東芝デジタルソリューションズはディープラーニング(深層学習)を活用し、大規模ビルの設備異常の検知の実証に今年6月まで取り組んだ。約3万5000のセンサーや機器の定常状態を学習し、何らかの問題が発生している、もしくは発生する可能性を察知することを目指している。

 川崎市にある東芝のビルにある、温度などの環境センサー、エアコン、電源、エレベーターなどのセンサー情報をリアルタイムで取得して、異常が発生していないかを判断する。

 大規模なビルになると数万以上のセンサー情報が存在し、局所的に起こる問題を的確に把握するのが難しいという。東芝デジタルソリューションズ ソフトウェア&AIテクノロジーセンター システム&サービス技術部の波多野健参事は「設備の専門の知識がなくても、データから問題を把握することを考えている。例えば、『このビルのこの階はこうしたセンサーの状態になると異常である』という個別のドメイン知識による管理をなくしたい」と説明する。

東芝が深層学習でビル設備の異常検知、専門知識がなくても場所の特定まで可能に(画像)

 具体的には、過去の約1年半のセンサー情報を利用して、AIに定常状態を学習させて評価した。ビルが新しいため、現時点で実際のトラブルが発生していないが、設備検査のためエアコンの空気取得の設定を変えたり、梅雨や半日勤務でエアコンの負荷が変化している、といった通常と異なることが認識できたという。

 ディープラーニングの中核は東芝がオープンソースソフトなどを活用し開発しており、数層で構成する。「非定常の把握だけでなく、どこのセンサーで問題が起きたのかまで推測するエンジンが強み」(波多野参事)。

IoT団体でデルなどと連携し実施

 今回のプロジェクトは、米ゼネラル・エレクトリック(GE)などが主導するIoTの普及団体米インダストリアル・インターネット・コンソーシアム(IIC)において、「テストベッド」と呼ぶ実証実験として進めている。

 東芝のほか、IICに加入する米デルテクノロジーズが参加し、知見や人材を持ち寄った。デルは傘下のデルEMCのストレージや技術を提供し、並列分散処理によって大量のセンサーデータを短時間に処理できるようにした。

 IICのテストベッドプログラム主査のジョセフ・フォンテーン氏は、「テストベッドは公表できるものは27だが、なかでも東芝のディープラーニングの取り組みは、現実世界を評価できる先端的な取り組みだ」と言う。IICには約250社が参加し、日本企業は20社が参加している。

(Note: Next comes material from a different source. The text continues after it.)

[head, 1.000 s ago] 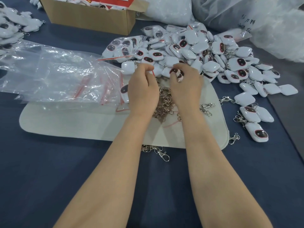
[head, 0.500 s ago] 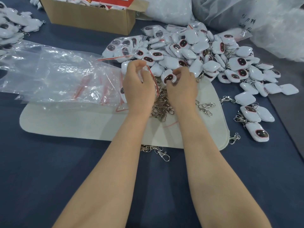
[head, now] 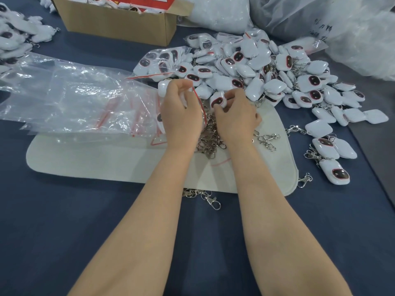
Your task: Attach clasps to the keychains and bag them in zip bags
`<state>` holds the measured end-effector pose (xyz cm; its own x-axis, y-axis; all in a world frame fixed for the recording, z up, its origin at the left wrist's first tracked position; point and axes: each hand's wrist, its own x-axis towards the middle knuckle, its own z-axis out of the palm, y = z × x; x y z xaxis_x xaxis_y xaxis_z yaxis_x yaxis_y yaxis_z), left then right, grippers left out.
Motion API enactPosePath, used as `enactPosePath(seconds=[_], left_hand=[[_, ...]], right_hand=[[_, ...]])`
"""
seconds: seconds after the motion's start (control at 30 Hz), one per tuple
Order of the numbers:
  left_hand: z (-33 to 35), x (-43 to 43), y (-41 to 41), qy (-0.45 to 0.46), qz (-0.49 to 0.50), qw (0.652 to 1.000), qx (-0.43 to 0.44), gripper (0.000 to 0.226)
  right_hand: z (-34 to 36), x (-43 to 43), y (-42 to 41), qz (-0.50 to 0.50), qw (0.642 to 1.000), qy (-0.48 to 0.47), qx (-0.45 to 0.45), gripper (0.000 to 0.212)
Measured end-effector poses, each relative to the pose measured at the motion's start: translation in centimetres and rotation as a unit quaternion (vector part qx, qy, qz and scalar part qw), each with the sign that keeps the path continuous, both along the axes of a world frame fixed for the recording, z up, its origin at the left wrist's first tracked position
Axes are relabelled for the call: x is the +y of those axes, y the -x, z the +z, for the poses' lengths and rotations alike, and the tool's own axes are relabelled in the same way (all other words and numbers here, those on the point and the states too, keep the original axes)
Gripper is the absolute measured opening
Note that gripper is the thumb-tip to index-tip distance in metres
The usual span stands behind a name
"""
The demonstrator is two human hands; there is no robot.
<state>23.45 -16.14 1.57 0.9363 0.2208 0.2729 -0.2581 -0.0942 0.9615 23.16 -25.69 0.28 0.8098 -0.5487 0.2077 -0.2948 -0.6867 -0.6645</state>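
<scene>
A white, rounded-square plastic keychain with a dark, red-rimmed face (head: 218,100) is pinched in the grip of the right hand (head: 235,118). The grip of the left hand (head: 181,116) is closed on the red-striped mouth of a small clear plastic zip bag (head: 198,99). Keychain and bag are held close together, just above a tangled pile of silver metal clasps (head: 210,139), which is partly hidden by both wrists. The pile lies on one pale grey felt mat (head: 106,161) spread over the dark blue bench (head: 64,231). A heap of matching white keychains (head: 267,69), too many to count, is banked directly behind the hands. A loose stack of clear zip bags (head: 74,103) is fanned out beside the left hand. One open brown cardboard box (head: 119,24) stands at the far edge. A cluster of three clasped keychains (head: 333,154) is seen right of the mat. Stray clasps are scattered at three spots along the mat's edges.
</scene>
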Motion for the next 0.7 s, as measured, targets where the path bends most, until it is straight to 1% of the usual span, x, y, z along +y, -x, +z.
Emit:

 東芝の今回の取り組みは、施設のセキュリティやスマートシティなどにも展開可能だ。波多野参事は「ドメイン知識が必要ないということは、多くの分野にも適用可能ということ。街中で人の流れが変わったら、何かが起きていることを把握できるかもしれない」として、幅広い分野への適用を視野に入れる。

 今年11月にはデルと提携し、今回の成果も含んだAIのソリューションを共同で提供していくことを発表した。